To perform a matrix multiplication of two on-site operators you should use either of the following:

julia> using ITensors

julia> s = siteinds("S=1/2", 10; conserve_qns=true);

julia> @show op("S+ * S-", s, 1);
op("S+ * S-", s, 1) = ITensor ord=2
Dim 1: (dim=2|id=406|"S=1/2,Site,n=1")' <Out>
 1: QN("Sz",1) => 1
 2: QN("Sz",-1) => 1
Dim 2: (dim=2|id=406|"S=1/2,Site,n=1") <In>
 1: QN("Sz",1) => 1
 2: QN("Sz",-1) => 1
NDTensors.BlockSparse{Float64, Vector{Float64}, 2}
 2×2
Block(1, 1)
 [1:1, 1:1]
 1.0

julia> @show product(op("S+", s, 1), op("S-", s, 1));
product(op("S+", s, 1), op("S-", s, 1)) = ITensor ord=2
Dim 1: (dim=2|id=406|"S=1/2,Site,n=1")' <Out>
 1: QN("Sz",1) => 1
 2: QN("Sz",-1) => 1
Dim 2: (dim=2|id=406|"S=1/2,Site,n=1") <In>
 1: QN("Sz",1) => 1
 2: QN("Sz",-1) => 1
NDTensors.BlockSparse{Float64, Vector{Float64}, 2}
 2×2
Block(1, 1)
 [1:1, 1:1]
 1.0

op("S+", s, 1) and op("S-", s, 1) make ITensors with indices (s[1]', dag(s[1])), and * performs a tensor contraction over the shared indices. They both have the same sets of indices so * tries to contract down to a scalar over both indices, but the indices don’t have the proper arrow directions (only opposite arrows can contract) so you are getting an error. The alternatives I show above perform the matrix multiplication you were hoping to perform.

Thank you very much!
I have successfully done the time evolution.
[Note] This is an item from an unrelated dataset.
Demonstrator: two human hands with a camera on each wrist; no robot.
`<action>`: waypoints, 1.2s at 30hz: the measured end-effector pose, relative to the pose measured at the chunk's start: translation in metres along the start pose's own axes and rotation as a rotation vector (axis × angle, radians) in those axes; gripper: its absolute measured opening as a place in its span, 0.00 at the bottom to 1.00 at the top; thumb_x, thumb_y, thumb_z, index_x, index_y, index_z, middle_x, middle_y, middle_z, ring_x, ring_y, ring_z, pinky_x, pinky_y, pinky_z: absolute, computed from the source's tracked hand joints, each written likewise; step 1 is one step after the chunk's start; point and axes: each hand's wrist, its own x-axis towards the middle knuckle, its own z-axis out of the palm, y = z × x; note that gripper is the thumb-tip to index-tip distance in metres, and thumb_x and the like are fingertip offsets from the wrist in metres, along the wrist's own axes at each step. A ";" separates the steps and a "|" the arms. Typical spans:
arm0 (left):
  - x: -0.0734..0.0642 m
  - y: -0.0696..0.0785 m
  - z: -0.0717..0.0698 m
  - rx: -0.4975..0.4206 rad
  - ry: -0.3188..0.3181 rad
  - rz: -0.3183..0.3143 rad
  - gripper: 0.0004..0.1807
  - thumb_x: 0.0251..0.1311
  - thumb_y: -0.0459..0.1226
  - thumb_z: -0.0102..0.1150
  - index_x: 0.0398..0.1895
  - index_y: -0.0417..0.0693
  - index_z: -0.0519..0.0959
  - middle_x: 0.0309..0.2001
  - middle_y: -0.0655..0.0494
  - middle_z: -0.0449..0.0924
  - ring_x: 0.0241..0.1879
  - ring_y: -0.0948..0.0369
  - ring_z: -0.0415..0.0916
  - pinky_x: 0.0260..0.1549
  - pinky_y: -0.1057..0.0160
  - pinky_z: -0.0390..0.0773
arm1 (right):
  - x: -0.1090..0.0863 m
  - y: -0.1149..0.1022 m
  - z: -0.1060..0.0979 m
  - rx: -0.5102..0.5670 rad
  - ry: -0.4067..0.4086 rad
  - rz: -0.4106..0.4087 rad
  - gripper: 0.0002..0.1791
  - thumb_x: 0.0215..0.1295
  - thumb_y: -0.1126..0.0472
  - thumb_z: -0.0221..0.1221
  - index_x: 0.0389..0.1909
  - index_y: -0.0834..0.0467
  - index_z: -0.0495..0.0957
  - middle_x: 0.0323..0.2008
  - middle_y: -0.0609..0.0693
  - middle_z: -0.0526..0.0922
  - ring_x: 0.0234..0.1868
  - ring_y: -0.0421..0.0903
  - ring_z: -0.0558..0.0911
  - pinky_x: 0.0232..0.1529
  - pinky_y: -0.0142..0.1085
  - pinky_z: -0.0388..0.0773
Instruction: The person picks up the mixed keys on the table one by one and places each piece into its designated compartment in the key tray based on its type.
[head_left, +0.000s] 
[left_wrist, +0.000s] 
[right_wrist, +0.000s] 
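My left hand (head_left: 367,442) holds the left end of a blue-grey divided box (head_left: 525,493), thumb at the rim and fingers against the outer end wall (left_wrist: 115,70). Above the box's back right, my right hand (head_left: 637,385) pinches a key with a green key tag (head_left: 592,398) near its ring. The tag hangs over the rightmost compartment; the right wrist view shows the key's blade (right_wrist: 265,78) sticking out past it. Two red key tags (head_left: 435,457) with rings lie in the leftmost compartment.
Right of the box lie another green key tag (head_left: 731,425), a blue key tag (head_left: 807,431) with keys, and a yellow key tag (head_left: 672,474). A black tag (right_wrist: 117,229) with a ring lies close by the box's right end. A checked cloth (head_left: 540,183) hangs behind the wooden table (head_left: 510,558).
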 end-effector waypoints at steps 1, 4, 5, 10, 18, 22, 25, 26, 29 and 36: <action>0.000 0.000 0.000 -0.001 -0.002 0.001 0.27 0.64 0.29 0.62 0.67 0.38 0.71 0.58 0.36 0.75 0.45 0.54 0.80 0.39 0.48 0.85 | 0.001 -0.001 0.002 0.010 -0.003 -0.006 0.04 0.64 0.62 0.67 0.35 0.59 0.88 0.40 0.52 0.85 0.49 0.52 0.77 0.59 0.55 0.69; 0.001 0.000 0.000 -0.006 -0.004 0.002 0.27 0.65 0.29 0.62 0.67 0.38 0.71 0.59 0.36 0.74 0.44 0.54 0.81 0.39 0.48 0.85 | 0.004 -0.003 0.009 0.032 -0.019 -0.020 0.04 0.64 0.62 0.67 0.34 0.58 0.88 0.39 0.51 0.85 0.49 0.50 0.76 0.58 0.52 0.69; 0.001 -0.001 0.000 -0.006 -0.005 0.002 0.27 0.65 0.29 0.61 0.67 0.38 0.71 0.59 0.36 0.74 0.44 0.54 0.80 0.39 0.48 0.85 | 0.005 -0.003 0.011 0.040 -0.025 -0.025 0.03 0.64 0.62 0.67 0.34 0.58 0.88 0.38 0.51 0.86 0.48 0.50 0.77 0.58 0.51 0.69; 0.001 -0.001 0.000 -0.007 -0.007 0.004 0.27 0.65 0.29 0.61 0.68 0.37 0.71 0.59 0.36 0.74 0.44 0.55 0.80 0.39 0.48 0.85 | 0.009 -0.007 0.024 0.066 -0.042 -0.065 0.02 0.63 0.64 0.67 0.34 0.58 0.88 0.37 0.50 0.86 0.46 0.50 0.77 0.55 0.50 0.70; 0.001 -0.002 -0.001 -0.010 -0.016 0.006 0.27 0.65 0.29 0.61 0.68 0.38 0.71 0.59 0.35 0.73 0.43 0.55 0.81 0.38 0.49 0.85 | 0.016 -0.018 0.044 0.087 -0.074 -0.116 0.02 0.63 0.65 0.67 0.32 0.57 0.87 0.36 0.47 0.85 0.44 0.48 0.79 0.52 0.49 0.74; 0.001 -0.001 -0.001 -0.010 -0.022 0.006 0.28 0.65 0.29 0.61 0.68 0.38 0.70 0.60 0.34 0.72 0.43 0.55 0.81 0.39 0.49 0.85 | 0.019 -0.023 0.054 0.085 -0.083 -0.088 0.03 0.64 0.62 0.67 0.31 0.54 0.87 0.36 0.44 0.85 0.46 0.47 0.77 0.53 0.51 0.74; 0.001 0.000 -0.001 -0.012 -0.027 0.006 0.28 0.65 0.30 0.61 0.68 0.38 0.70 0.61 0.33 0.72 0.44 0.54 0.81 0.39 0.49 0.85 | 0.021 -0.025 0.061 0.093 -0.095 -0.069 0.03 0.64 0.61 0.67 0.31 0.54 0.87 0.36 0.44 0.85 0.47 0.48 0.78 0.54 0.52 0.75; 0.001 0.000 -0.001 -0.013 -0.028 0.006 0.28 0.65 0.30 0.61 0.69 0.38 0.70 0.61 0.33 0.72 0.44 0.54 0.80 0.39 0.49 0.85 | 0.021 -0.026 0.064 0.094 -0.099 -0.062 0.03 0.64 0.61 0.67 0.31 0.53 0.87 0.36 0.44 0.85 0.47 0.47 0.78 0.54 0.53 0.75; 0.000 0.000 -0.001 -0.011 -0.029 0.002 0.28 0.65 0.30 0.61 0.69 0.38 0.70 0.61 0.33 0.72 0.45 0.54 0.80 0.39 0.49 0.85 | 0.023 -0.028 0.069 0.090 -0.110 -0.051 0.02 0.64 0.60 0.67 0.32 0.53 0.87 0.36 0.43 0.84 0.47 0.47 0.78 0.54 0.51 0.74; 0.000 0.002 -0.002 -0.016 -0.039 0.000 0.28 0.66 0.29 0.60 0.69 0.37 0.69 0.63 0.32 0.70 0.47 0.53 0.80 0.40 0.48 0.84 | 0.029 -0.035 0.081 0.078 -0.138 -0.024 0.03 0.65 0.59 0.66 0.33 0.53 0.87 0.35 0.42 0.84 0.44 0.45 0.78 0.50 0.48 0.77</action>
In the CPP version, the onsite interaction term for my case can be written as

op(sites, "Adag*Adag*A*A", i) * op(sites, "Id", i + 1);

and then can be pushed back to the gate.

Just for information, is there anything available to do the time evolution which is easier to use and more generalized? Like in TDVP for time-independent Hamiltonian, I can just pass the Hamiltonian and the initial state, and it can do its job. In ED in Python passing the the Hamiltonian as a function of time and initial state in ODEINT also works well. I am just finding a similar inbuilt package like this for MPS kind of things.